Après les incendies de forêt : Le reboisement, une urgence nationale
Ce n’est un secret pour personne. Le reboisement qui s’impose au terme de ces incendies, qui ont détruit environ douze mille hectares de forêt, ne se fera pas du jour au lendemain.
La Presse — De toutes les manières, le rappel des exigences et procédures pour entamer la phase de reboisement est bénéfique, car des associations et des volontaires se proposent de réimplanter ce qui a été détruit.
Un élan qu’il faudrait assurément encourager mais qu’il est nécessaire d’encadrer.
Il y a des forêts qui demandent de deux à quatre ans d’observation et de suivi avant de faire quoi que ce soit. Cela est normal et les services qui veillent sur ce secteur des forêts en sont pleinement conscients.
Néanmoins, pour une surface qui a été complètement détruite et pour laquelle on a déployé des efforts considérables pour essayer de la sauver, se pose la question d’accès et de sécurisation que l’on doit lancer en attendant la repousse ou le reboisement. Pour que cela ne se reproduise pas et pour savoir agir en cas de nécessité.
Le reboisement des forêts brûlées est un processus long et coûteux qui repose sur la sécurisation des lieux, la régénération naturelle et une replantation adaptée
Cette sécurisation passe par une analyse des risques à encourir par d’éventuelles chutes d’arbres et par le dégagement des parcelles sinistrées.

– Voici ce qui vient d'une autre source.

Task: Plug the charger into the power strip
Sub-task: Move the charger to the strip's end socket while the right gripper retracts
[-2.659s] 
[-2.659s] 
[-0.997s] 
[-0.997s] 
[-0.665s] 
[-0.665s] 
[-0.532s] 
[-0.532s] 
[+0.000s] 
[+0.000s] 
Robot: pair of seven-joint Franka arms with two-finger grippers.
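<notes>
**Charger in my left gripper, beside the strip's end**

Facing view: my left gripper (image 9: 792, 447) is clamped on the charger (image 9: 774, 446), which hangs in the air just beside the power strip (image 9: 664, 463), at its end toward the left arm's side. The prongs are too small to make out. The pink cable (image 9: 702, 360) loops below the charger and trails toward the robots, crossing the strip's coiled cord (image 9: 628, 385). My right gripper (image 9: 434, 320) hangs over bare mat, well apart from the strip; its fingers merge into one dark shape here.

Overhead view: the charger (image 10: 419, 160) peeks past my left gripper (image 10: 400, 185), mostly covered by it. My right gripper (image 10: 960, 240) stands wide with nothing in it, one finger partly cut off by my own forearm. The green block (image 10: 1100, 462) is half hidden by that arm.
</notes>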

Mais c’est aussi par la mise en place d’une logistique d’accès rapide pour éviter le renouvellement de cette catastrophe. La géographie de la future forêt ne sera jamais plus comme celle qui a été détruite. Il faudrait immédiatement la retracer en fonction des actions à entreprendre pour réduire les risques et veiller à la dégager en mettant en place les mesures d’accès rapides qui s’imposent. Cela coûtera cher en matériel et en temps de travail.
Durant ces années d’attente et d’observation, il y a lieu d’étudier les solutions de rechange. On ne peut, en effet, attendre des années pour étudier ces mesures de sécurisation qui s’imposent et les appliquer une fois que la repousse est amorcée.
Le climat de moins en moins clément, le manque d’eau et l’absence actuelle de moyens de surveillance continue sont à prendre en considération. Au terme de cette période d’attente, tout doit être mis en place, sans attente ni hésitation.
Sans oublier que d’autres lieux ont besoin de ces mesures de sécurisation et d’accès faciles qu’il faudrait envisager au plus tôt.